Zurzeit testen er und sein Team bereits in vorklinischen Studien die Überlebensdauer der Schweineherzen nach einer Verpflanzung nach der Hucke-Pack-Methode. „Bei Transplantationen von Tier zu Tier haben wir damit bereits große Erfolge. Die ersten Organe, die wir anderen Tieren verpflanzt haben, besitzen bereits eine Überlebenszeit von 50 Tagen.“

Noch früher als Herzpatienten werden übrigens Diabetiker von der Münchner Spitzenforschung profitieren: Schon bald können solchen Patienten transgene Inselzellen aus der Bauchspeicheldrüse von Schweinen injiziert werden, die dann Insulin produzieren.
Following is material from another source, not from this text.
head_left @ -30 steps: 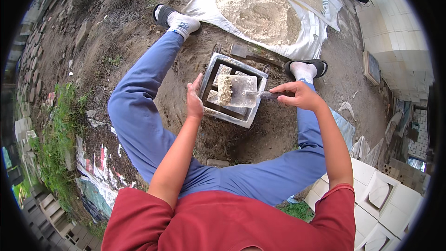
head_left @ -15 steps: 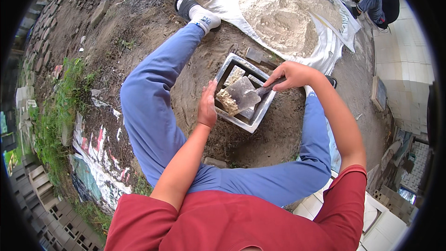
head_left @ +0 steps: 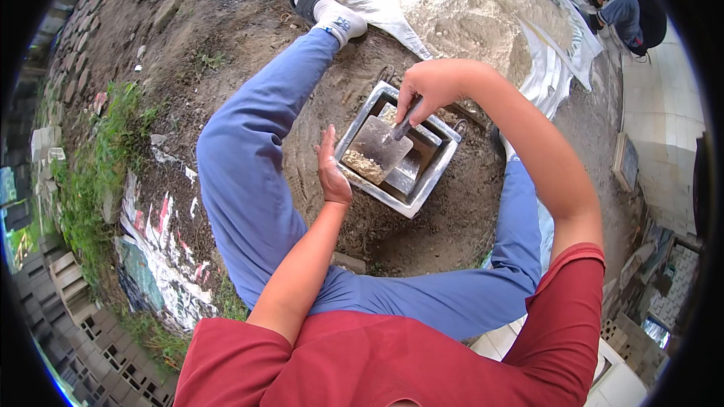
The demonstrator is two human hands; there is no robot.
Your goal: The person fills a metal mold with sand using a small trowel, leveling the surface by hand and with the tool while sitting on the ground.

Für Reichart „eine vielversprechende Möglichkeit“ im Kampf gegen die dramatisch zunehmende Volkskrankheit „Zucker“. Doch seine Leidenschaft und Liebe gehört einem anderen Organ.

„Ich hoffe, dass wir die ersten sind, denen es gelingt, einem Menschen ein Schweineherz zu transplantieren“, sagt Reichart. Man spürt es förmlich: „Ich wünsche es mir sehr, wir arbeiten hart daran.“

Die Chancen stehen nicht schlecht, dass wieder einmal in München Medizingeschichte geschrieben wird. Und das hängt ganz entscheidend auch vom Nachwuchs von Ferkel „9929“ ab.